Anasayfa / İçtihat / Yargıtay Karar No : 8672 - Karar Yıl 2013 / Esas No : 8946 - Esas Yıl 2012





MAHKEMESİ :Asliye Hukuk MahkemesiDavacı ... vekili Avukat ... tarafından, davalılar ....vdl. aleyhine 20/10/2011 gününde verilen dilekçe ile manevi tazminat istenmesi üzerine mahkemece yapılan yargılama sonunda; davanın reddine dair verilen 21/03/2012 günlü kararın Yargıtay’ca duruşmalı olarak incelenmesi davacı vekili tarafından süresi içinde istenilmekle temyiz dilekçesinin kabulüne her bir davalıdan istenilen miktar itibariyle duruşma isteminin reddine karar verildikten sonra tetkik hakimi tarafından hazırlanan rapor ile dosya içerisindeki kağıtlar incelenerek gereği görüşüldü.

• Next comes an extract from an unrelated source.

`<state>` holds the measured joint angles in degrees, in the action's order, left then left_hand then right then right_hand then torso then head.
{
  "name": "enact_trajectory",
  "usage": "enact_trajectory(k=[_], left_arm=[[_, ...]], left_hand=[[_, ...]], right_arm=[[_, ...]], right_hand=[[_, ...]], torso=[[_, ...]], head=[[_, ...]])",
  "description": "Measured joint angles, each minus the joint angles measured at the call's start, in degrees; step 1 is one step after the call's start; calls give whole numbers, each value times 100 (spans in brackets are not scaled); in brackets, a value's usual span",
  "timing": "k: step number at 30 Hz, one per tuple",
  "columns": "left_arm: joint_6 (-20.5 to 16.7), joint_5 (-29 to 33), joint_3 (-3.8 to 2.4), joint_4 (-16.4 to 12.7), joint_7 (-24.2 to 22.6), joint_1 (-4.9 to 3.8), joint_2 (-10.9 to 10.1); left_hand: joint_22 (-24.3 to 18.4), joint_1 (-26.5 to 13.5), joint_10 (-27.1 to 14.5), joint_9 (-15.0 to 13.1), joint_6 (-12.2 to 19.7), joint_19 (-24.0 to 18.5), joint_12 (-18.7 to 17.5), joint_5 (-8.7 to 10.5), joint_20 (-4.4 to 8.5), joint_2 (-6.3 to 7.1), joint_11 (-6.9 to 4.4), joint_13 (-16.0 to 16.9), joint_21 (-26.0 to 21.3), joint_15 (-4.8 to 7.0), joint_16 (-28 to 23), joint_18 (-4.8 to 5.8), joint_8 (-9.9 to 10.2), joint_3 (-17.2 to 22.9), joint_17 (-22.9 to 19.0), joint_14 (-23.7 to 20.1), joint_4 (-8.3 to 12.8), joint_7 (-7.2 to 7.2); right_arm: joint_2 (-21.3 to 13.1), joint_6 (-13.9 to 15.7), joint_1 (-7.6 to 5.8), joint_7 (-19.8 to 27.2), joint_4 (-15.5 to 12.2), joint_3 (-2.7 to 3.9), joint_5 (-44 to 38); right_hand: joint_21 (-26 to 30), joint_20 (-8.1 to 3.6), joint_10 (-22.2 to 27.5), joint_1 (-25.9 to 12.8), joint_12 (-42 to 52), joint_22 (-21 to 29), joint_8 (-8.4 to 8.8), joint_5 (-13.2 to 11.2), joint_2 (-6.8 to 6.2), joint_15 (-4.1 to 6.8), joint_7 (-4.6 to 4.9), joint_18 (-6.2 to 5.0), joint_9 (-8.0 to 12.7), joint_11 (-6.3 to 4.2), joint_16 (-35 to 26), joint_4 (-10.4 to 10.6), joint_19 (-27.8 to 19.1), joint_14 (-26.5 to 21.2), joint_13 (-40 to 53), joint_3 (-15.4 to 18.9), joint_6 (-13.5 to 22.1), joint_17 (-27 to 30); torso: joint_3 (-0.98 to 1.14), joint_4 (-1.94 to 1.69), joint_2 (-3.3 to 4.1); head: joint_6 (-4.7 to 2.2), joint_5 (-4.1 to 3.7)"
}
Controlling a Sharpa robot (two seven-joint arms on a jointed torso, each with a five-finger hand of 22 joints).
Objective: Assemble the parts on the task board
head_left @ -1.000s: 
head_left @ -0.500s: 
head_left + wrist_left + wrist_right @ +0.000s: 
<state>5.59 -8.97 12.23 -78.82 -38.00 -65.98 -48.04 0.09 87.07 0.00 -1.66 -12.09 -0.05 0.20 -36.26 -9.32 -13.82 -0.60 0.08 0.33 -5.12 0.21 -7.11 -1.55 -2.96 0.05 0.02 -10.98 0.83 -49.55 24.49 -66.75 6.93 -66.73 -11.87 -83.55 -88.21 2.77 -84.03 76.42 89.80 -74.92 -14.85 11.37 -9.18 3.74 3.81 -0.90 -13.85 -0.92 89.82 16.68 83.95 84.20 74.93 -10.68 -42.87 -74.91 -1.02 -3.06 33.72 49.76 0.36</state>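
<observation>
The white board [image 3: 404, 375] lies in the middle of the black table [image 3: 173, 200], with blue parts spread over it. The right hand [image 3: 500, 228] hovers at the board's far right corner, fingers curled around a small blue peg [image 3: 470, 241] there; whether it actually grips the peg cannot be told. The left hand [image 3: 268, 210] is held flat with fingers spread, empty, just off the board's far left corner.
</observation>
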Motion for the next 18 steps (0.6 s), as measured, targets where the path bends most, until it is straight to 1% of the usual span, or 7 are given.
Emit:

Dava, kişilik haklarına saldırıya dayalı manevi tazminat istemine ilişkindir. Mahkemece davanın reddine karar verilmiş; hüküm davacı tarafından temyiz edilmiştir. Davacı, davalı rektör ve iç denetçilerin görev gereklerine aykırı davranmak sureti ile manevi zarara uğramasına sebebiyet verdiklerini belirterek uğradığı manevi zararın davalılar tarafından tazmin edilmesini talep etmiştir. Davalılar davanın reddini savunmuştur. Mahkemece, davalıların eylemlerinin hukuka aykırı olmadığı tespit edilerek davanın reddine karar verilmiştir. Kamu görevlilerinin yetkilerini kullanırken veya görevlerini yaparken kişilere zarar vermesi ilgili kamu kurumunun hizmet kusurunu oluşturur. Bu durumda sorumlu, kamu görevlisinin emrinde çalışmakta olduğu kamu kurumu olup dava o kurum aleyhine açılmalıdır. (T.C. Anayasası 40/III, 129/V, 657 Sy. K.13, HGK 2011/4-592 E., 2012/25 K.) Bu konuda yasal düzenlemeler emredici hükümler içermektedir. Diğer yandan Sorumluluk Hukukunun temel ilkeleri açısından bakıldığında da bu şekilde düzenlemenin mevzuatta yer almış olması zarar görenin zararının karşılanması yönünde önemli bir teminattır. Somut olayda kamu görevlisi olan davalıların görevi sırasındaki eylemleri nedeni ile tazminat talep edilmiş olmasına göre davanın idari yargı yerinde ve idareye karşı açılması gerekmektedir. Mahkemece kamu görevlisi olan davalılar hakkında, taraf sıfatı bulunmadığından, davanın husumet yönünden reddine karar verilmesi gerekirken, işin esası incelenerek yazılı şekilde karar verilmiş olması usul ve yasaya uygun düşmediğinden kararın bozulması gerekmiştir. SONUÇ: Temyiz olunan kararın, yukarıda gösterilen nedenle BOZULMASINA; bozma nedenine göre davacının diğer temyiz itirazlarının şimdilik incelenmesine yer olmadığına ve peşin alınan harcın istek halinde geri verilmesine 13/05/2013 gününde oybirliğiyle karar verildi.